You can also add a mask filled with black by choosing the Layer Mask icon at the bottom of the layers window. Hold the Option (Alt on PCs) key down when you click on the icon, and the mask will be added filled with black.



Here's where the fun begins. First, set your foreground color to white. This is located at the bottom of the tools panel. Use the arrow keys to switch colors, or click on the foreground color and set it to white.

Now choose the Brush tool (shortcut is the "B" key), and set the brush hardness to 100 percent. Then brush on the image where you think your subject will be, based on his direction of travel. Presto! Your subject magically appears. Since you used manual exposure and a tripod, everything else in the frame should stay the same. Sometimes your subject will merge over his previous position in the image below. I generally brush the top image subject over the earlier sequence shot.

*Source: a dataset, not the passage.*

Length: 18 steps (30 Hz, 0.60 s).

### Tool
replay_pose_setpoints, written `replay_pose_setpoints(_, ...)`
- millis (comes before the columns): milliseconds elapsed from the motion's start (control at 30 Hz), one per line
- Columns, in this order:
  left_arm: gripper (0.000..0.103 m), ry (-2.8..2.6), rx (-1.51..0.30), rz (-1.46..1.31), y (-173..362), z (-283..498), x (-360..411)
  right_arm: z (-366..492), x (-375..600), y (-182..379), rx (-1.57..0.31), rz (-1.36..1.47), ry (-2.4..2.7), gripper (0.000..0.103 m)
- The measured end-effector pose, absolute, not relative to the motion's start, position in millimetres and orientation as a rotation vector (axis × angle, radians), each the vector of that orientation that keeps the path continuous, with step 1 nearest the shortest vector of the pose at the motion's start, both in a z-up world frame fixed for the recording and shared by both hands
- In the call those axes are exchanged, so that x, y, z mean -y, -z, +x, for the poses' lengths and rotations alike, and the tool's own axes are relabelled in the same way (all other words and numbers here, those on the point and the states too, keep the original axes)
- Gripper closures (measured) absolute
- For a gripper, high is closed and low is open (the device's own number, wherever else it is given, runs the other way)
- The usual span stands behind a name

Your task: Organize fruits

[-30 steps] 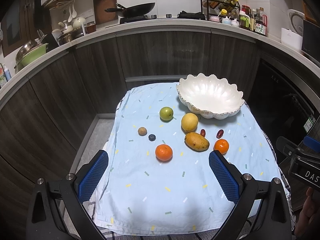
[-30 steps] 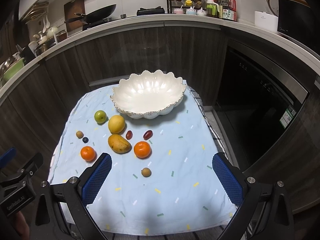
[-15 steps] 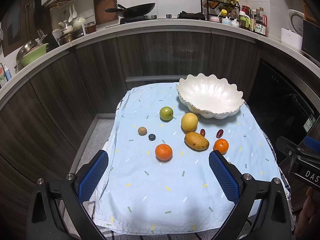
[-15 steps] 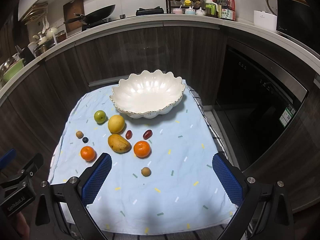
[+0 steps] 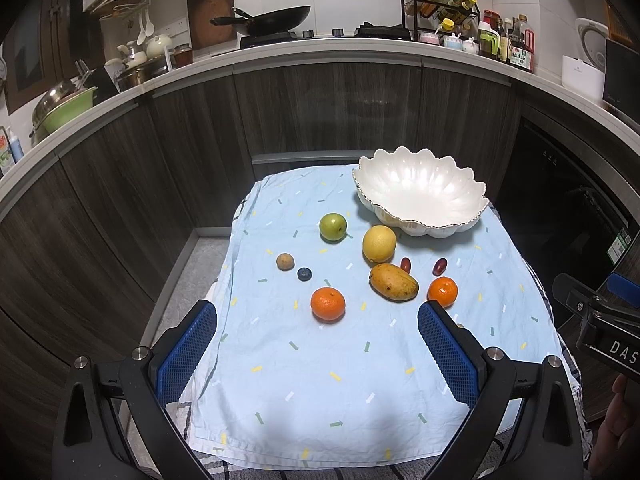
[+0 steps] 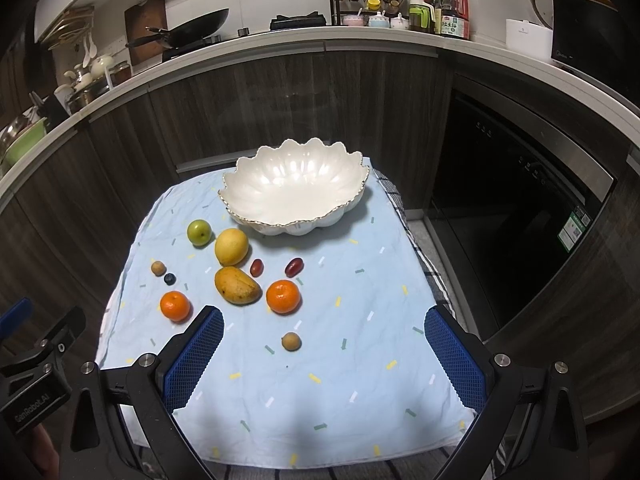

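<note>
A white scalloped bowl (image 5: 420, 196) (image 6: 296, 192) stands empty at the back of a light blue cloth (image 5: 320, 380) (image 6: 360, 380). In front of it lie a green apple (image 5: 333, 227), a lemon (image 5: 379, 243), a mango (image 5: 393, 281), two oranges (image 5: 327, 303) (image 5: 443, 291), two red dates (image 6: 256, 267) (image 6: 294, 267), a blueberry (image 5: 304, 274) and two small brown fruits (image 5: 285, 261) (image 6: 291, 341). My left gripper (image 5: 318, 348) is open and empty above the cloth's front. My right gripper (image 6: 324, 356) is open and empty too.
Dark wood cabinets (image 5: 320, 112) curve behind the table under a white counter with a wok (image 5: 272, 20), a spice rack (image 5: 440, 4) and bottles. A black oven front (image 6: 520, 208) is at the right. The floor (image 5: 188, 280) drops off left of the cloth.
</note>
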State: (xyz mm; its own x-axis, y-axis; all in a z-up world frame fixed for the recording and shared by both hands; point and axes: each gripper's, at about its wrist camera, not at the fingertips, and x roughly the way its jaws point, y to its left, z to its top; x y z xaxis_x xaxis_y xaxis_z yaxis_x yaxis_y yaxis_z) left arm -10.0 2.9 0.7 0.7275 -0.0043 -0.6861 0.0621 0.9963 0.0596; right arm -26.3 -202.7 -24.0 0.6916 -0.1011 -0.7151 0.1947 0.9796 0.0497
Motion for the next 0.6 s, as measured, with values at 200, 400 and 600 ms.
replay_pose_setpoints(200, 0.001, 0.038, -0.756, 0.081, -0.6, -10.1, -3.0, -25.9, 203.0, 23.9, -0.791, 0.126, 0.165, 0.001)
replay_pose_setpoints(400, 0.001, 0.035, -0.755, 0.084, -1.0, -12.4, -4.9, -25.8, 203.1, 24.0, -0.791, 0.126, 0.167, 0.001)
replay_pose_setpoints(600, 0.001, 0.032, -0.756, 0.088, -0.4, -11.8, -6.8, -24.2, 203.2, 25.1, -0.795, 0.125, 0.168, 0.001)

Repeat steps 2-5 again for the next image in the sequence. Continue this process with all the frames in the sequence. After all the sequence images are merged, you should have a single image with your subject rendered multiple times moving through the action.


Since this process takes a lot of time, I save the layered version of the image as a PSD file I can go back to if necessary. For my final version, I'll flatten the layers (Layer > Flatten Image) to create a smaller file to work on and send to clients. I'll do any other touch-up like color, dust spotting and sharpening on this image before I send it out.